In fact, PKF sees revenue per available room up 1.7 percent at the end of 2010; up 7.8 percent by year-end 2011; and posting a record gain of 10 percent by year-end 2012.
The latest projections from STR, based in Hendersonville, Tenn., show the U.S. hotel industry ending 2010 with average daily rate that is essentially flat (-0.6 percent). Still, STR reported that the luxury hotel segment posted a 1.4 percent increase in average daily rate for the week ending June 5, up to $229.52. And luxury hotels also had the largest increase, up 4.4 percent.
“It’s definitely going to be a luxury/upper upscale–led recovery, which is a textbook recovery,” said Mark Lomanno, president of STR, in a press release June 7. “That’s important for the industry to regain pricing power across the board.”

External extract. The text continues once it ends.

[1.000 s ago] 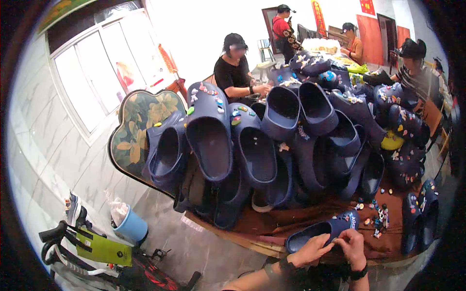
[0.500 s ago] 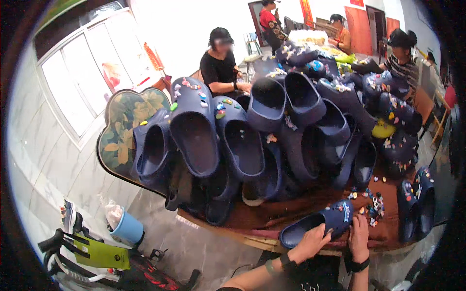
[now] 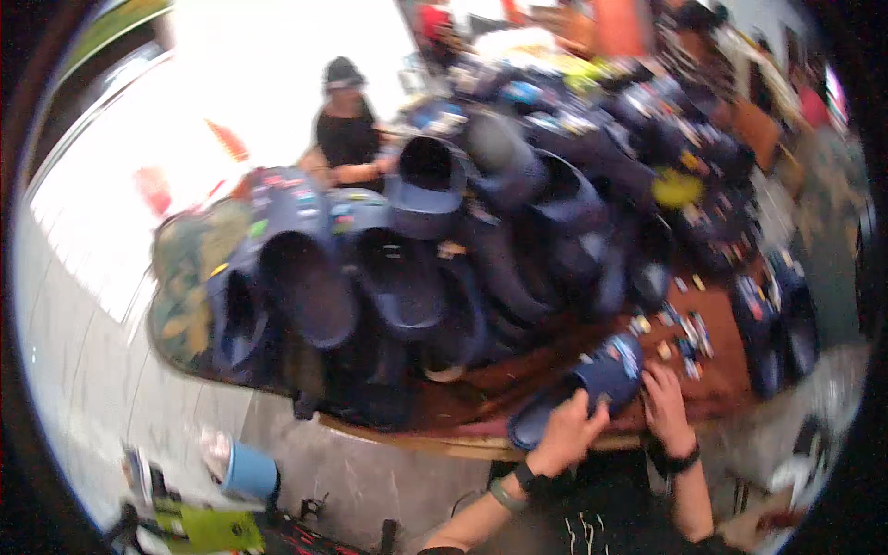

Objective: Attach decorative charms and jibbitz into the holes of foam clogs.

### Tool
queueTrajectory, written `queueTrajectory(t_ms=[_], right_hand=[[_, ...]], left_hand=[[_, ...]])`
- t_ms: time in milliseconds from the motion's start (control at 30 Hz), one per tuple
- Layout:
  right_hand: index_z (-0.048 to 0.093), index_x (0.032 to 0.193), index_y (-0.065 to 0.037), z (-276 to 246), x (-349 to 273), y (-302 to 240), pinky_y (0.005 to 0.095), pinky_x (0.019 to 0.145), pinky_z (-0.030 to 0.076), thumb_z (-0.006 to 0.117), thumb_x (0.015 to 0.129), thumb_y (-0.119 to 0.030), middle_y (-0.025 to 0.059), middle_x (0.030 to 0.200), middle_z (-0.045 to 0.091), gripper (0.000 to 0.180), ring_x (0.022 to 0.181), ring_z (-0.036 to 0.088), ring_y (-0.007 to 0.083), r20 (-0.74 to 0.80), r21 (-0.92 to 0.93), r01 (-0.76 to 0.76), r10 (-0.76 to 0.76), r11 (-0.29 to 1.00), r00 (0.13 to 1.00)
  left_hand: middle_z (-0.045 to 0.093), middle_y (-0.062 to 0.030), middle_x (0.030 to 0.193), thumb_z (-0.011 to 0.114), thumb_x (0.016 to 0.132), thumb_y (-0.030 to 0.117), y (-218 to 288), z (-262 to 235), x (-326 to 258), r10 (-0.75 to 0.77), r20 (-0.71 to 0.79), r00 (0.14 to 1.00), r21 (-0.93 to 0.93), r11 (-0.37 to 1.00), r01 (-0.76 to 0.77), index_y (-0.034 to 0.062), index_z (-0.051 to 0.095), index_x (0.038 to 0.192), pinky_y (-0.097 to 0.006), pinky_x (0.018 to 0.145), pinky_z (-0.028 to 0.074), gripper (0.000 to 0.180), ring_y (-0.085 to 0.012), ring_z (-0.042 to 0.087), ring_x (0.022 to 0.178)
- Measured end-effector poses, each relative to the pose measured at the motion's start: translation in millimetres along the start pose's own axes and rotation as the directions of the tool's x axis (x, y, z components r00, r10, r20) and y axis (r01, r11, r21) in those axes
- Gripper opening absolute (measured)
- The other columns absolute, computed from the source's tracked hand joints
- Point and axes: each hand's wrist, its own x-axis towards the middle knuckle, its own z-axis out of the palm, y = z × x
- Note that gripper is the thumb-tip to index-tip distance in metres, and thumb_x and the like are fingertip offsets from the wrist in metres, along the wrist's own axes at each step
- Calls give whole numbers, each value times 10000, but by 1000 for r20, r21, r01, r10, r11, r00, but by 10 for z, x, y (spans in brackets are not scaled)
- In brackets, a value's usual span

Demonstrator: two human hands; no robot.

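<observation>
Bright daylight from the window washes out the far wall, and the whole frame is motion-blurred, so you have to read small detail with care. Your work surface is a table (image 3: 481, 407) covered in a reddish-brown cloth, and most of it, back to the far edge, is taken up by a heap of dark blue clogs (image 3: 407, 277). A person in black (image 3: 348, 139) sits at the far side, and others work toward the far right corner.

You have one dark blue clog (image 3: 583, 388) lying at the near edge of the table, toe pointing right. Your left hand (image 3: 566, 433) lies over its heel end, fingers curled down onto the strap side; whether they grip or only steady it, the blur will not say. Your right hand (image 3: 668, 405) rests at the toe, fingers close together and pressed on the upper. A scatter of small coloured charms (image 3: 684, 333) lies just beyond the toe, toward the right edge.

By the look of it you are in the middle of dressing this clog with charms. The next move probably calls for holding the heel firm with your left while your right picks one charm from the scatter and seats it squarely in a hole of the upper.
</observation>
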Motion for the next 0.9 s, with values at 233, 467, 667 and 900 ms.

STR projects that supply will grow 2.0 percent during 2010 and demand will grow by 5.7 percent. “Demand is improving; ADR is not,” Lomanno said. “That means there is an extremely fragile recovery. With occupancy being the driver, that’s the most tenuous of recoveries to have.” Lomanno said STR’s forecast takes into consideration that it is time for industry operators to raise rates. “The underlying fundamentals are improving every day,” he said. “We expect fairly rapid ADR movement soon.”

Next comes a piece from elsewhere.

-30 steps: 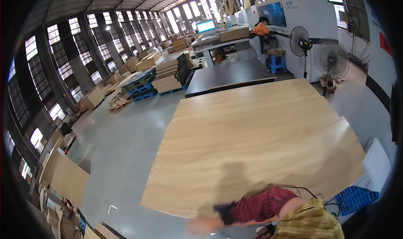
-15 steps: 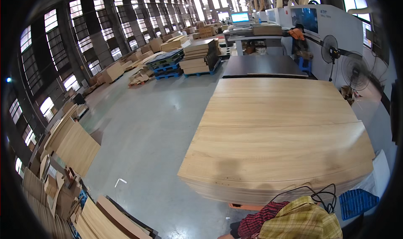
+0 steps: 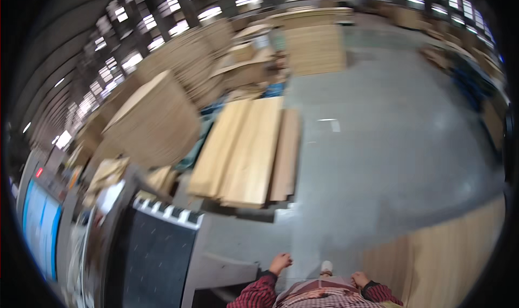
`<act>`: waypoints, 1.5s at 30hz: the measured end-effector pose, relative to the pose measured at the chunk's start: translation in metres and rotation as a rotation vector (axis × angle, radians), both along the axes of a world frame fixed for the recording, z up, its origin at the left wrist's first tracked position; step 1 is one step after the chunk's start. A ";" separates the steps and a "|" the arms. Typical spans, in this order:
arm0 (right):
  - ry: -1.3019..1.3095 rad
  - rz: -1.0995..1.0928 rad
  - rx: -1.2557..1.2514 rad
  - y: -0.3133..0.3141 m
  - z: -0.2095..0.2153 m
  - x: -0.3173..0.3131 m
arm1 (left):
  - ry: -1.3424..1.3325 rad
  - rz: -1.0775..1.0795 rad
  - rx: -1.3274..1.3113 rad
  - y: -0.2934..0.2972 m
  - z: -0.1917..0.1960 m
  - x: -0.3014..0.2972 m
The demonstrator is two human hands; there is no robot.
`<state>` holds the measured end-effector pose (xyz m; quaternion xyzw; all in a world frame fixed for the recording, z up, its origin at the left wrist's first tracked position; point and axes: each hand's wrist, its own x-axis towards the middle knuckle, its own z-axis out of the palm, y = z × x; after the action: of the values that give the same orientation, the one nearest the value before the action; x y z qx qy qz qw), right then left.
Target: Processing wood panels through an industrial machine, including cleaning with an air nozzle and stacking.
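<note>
My left hand hangs low in front of my body, its fingers loosely curled, with nothing visible in them. Nearest to it is the dark belt bed of a machine. On the other side my right hand is held close to the checked cloth at my waist, fingers curled in and no object showing. Beside it lies a large stack of wood-grain boards. Both hands are small and a little blurred. Red-and-black checked sleeves cover both forearms.
A pile of long light boards lies ahead on the grey floor. Behind it stand a curved stack of panels and an upright board stack. A lit screen is at the far left, blue pallets at the right.
My view has swung left and down, away from the big board stack and the fans. Both hands now show; the left machine and screen have come into view.
</note>
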<state>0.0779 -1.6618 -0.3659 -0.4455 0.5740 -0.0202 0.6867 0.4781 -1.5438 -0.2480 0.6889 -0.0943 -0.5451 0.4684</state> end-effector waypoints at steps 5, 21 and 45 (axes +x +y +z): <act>0.127 0.782 -0.366 -0.113 -0.017 0.107 | -0.021 0.320 0.000 0.007 0.040 0.029; 0.103 0.887 -0.234 -0.196 0.025 0.334 | 0.278 0.778 0.454 0.078 -0.058 0.121; 0.042 1.044 0.217 -0.351 -0.039 0.759 | 0.365 1.158 0.465 -0.041 -0.063 0.318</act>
<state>0.8372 -2.0124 -0.4047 -0.5984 0.2884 0.3925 0.6362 0.7958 -1.5848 -0.3114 0.6078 0.4939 -0.3192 0.5337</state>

Economy hotels showed the biggest occupancy gains for the week ending June 5, up 5.7 percent to 54.5 percent. The luxury segment had the greatest occupancy overall, just shy of 61 percent. Among the top 25 markets, San Francisco reported the largest increases in all three key metrics. The market’s occupancy rose 12.1 percent to 78.0 percent, ADR increased 14.2 percent to $140.56, and RevPAR jumped 28.1 percent. Also reporting double-digit RevPAR increases were Miami (up 17.6 percent); New York City (up 13.5 percent); and Phoenix (up 11.1 percent).